Mobile phone manufacturers in South Korea each use their own Hangul typing system. This causes mobile phone users a great deal of inconvenience when they change phones, because with each new handset they have to get used to a new typing system.

Phone companies may have achieved their goal of solidifying customers’ loyalty to their products. But this lack of a standardized typing system will eventually result in a tremendous waste of resources and opportunities.

The same is true of mobile phone batteries. Since 2002, each manufacturer has used a different model for each phone. Therefore, customers have to purchase a different type of battery whenever they buy a new phone, whether it is manufactured by the same company or not.
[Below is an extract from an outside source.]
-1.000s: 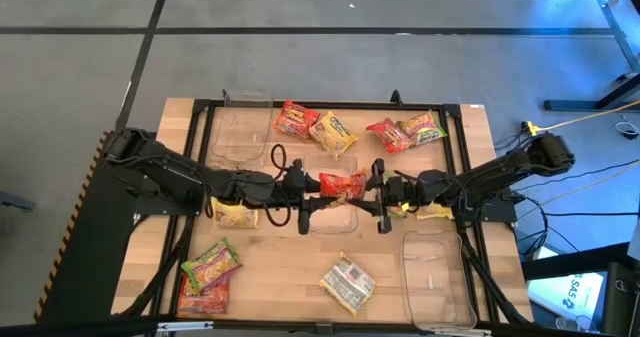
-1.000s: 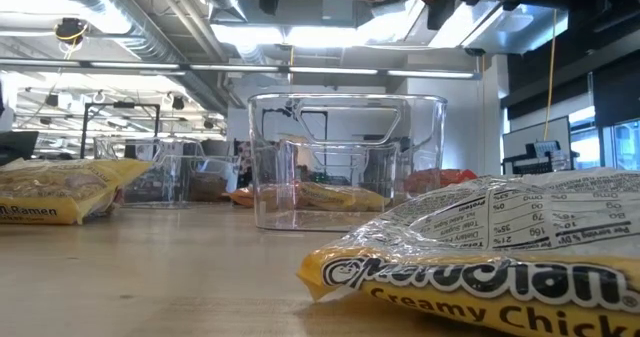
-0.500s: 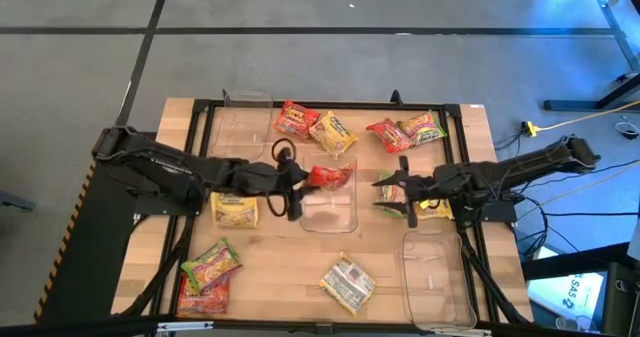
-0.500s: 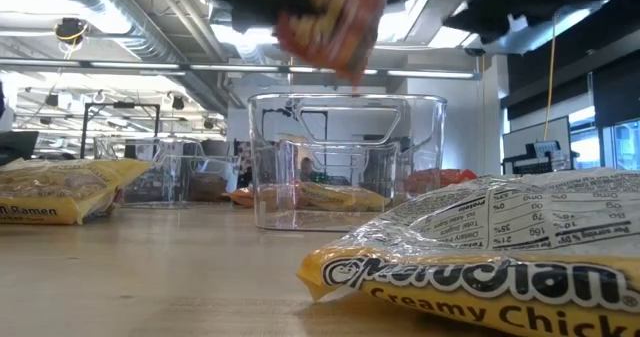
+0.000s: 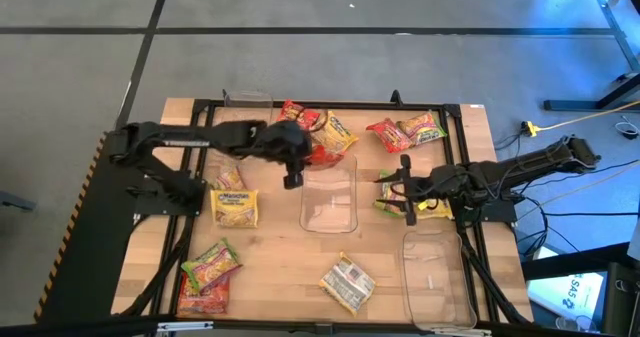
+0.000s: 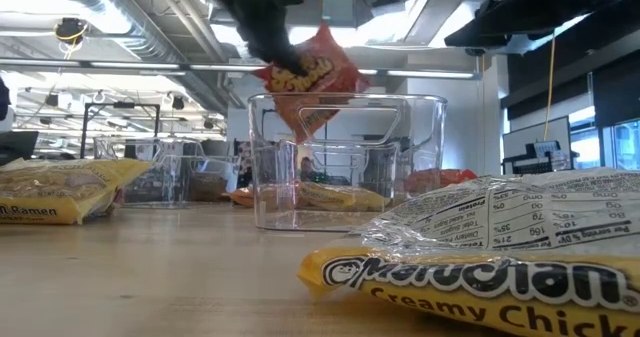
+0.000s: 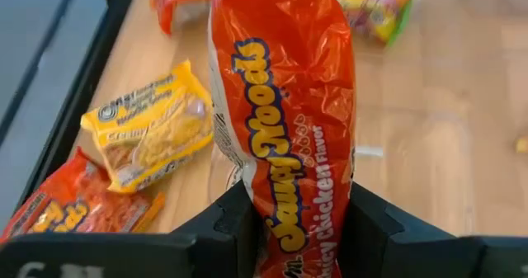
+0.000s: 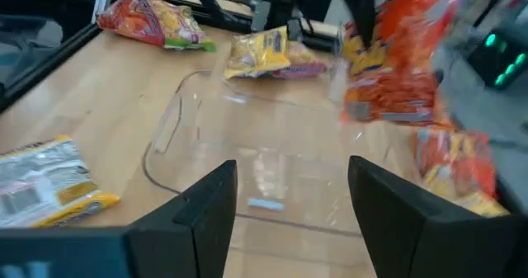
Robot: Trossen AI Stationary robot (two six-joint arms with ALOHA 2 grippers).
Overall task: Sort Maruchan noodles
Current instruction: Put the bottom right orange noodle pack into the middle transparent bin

The differences in mobile phone keyboards from manufacturer to manufacturer cause real problems for the consumer. Once one starts to use a phone produced by a particular company, it is not easy to replace the phone with a new one.

Mobile phone manufacturers may be content to spend their time and money on marketing rather than on quality and competitiveness, but the victims of this strategy are consumers.

This situation has continued for 15 years. The government has attempted to standardize the Hangul typing system since 1995, but it hit a wall because of strong resistance from manufacturers such as Samsung, LG and Pantech, which are unwilling to step back, touting the superiority of their own typing systems.

Another hurdle to the streamlining effort is patents. There are more than 400 patents spread throughout the mobile phone industry.

Now the government is giving the impression that it is trying to find a solution, following China’s move to create a standard Hangul typing system ahead of South Korea based on the logic that Korean is one of many languages used by ethnic minorities in the country.

The number of mobile phones in South Korea already exceeds 20 million, and that is not counting the potential demand for more than 2 million units in China as well as potential customers in North Korea. The number of smartphone users will also increase rapidly, along with the number of tablet PC users. Under these circumstances, having different Hangul typing systems would be detrimental to efforts to globalize Hangul.

The government once created a standard Hangul typing system for Korean typewriters. Now it should do the same for mobile phones by consulting directly with mobile phone manufacturers, the Korean Agency for Technology and Standards and other related groups.